Call Of Duty: Ghosts (PS3 – 2013)

Call Of Duty: Ghosts (PS3 - 2013)

In Call of Duty: Ghosts, players take control of Logan Walker (most of the time, anyway) in a world where the United States has been reduced to a third-world power after an attack by a satellite super weapon called Odin destroyed much of the infrastructure of the former government and economy. In a last ditch effort to survive, a legendary unit of special forces members with the code name Ghosts have banded together to try to take back control from their oppressors. As Logan, you are joined by your dog Riley, older brother David and father Elias ten years after the attacks and operate in secret, hoping to win the war once and for all.

I’ve long been a fan of this game series, but while most of the time I’ve been sort of excited once a new installment has come out, I kind of felt like stopping after Black Ops II due to lack of innovation and the multiplayer feeling unbalanced. To my surprise, there were some pleasant twists to this tenth entry in the series, at least enough to keep me playing for now.

First of all, the story mode was pretty engaging. It’s smooth, if short, and feels like you’re watching an action flick most of the way through. There are some nice cinematic “I am awesome” moments that make you truly feel that you’re accomplishing something great. The innovative side of using Riley, the dog, to silently dispatch enemies (in a pleasing, visceral way) in lieu of sneaking around by yourself constantly is a nice touch – but it wasn’t as innovative as I think it could’ve been. I think it would’ve been awesome if you could do co-op in story mode with one player as Logan and the other as either David or Riley depending on needs. Missed opportunity! One other bad thing is that the developers copy/pasted the ending from Modern Warfare 2 onto the beginning mission of Ghosts (which can be seen HERE), which is reason to give this title pause; What are we really buying when we get this game? A recycled money-grabbing installment of the same old thing?
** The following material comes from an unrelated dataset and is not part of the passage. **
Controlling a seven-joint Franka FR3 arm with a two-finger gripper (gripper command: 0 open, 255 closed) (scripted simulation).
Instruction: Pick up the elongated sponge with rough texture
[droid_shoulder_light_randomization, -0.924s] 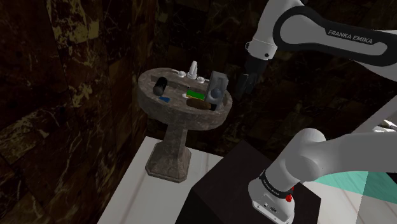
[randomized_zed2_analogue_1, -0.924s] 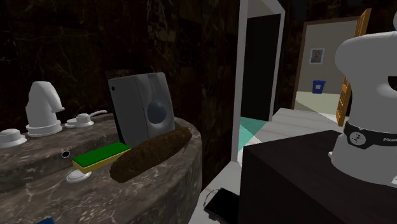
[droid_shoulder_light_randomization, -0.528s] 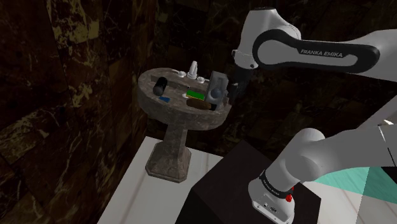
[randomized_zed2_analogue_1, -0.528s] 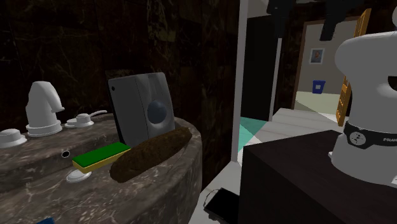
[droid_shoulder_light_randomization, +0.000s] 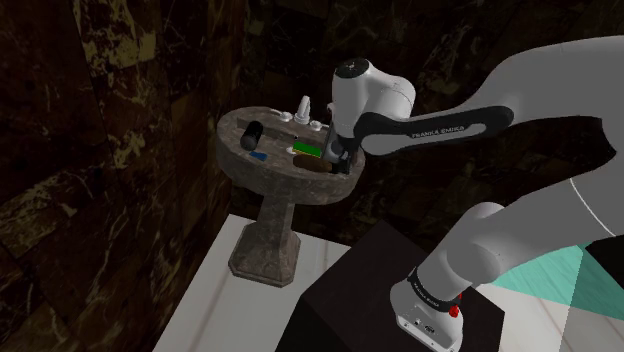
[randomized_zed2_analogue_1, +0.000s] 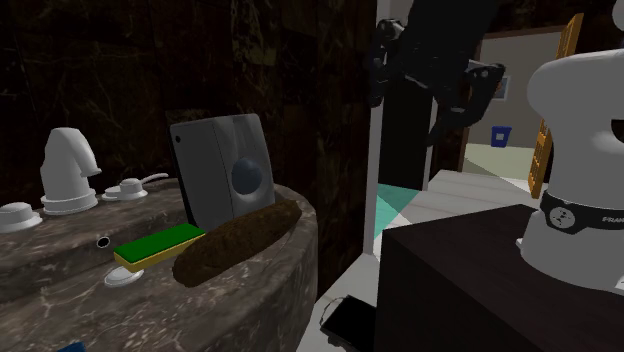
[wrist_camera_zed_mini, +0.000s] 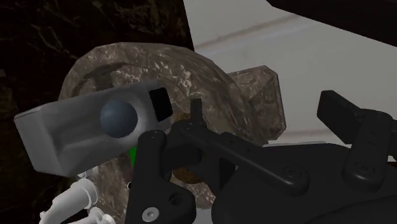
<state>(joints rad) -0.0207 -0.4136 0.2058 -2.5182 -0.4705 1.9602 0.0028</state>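
Hand (randomized_zed2_analogue_1: 412, 105) has swung in, fingers (randomized_zed2_analogue_1: 378, 80) apart, by sink (randomized_zed2_analogue_1: 270, 300) edge near sponge (randomized_zed2_analogue_1: 238, 240).

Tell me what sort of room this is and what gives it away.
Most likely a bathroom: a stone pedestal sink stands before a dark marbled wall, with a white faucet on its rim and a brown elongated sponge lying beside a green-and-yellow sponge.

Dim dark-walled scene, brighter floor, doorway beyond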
Aside from the story mode (and the lifting from MW2) there ARE a couple of reasons to play this game – Extinction Mode, which is sort of like survival mode but you fight against aliens with a customizable load out and also is co-op (sort of like Zombies mode from the Treyarch games).

On top of that, there is the normal multiplayer mode that most people will no doubt get the game for, although some of the maps are too large for normal death matches and others feel too similar to others we’ve done before.

Infected Mode is a nice touch, with one random player spawning with an infection and “turning” other players until everyone is infected.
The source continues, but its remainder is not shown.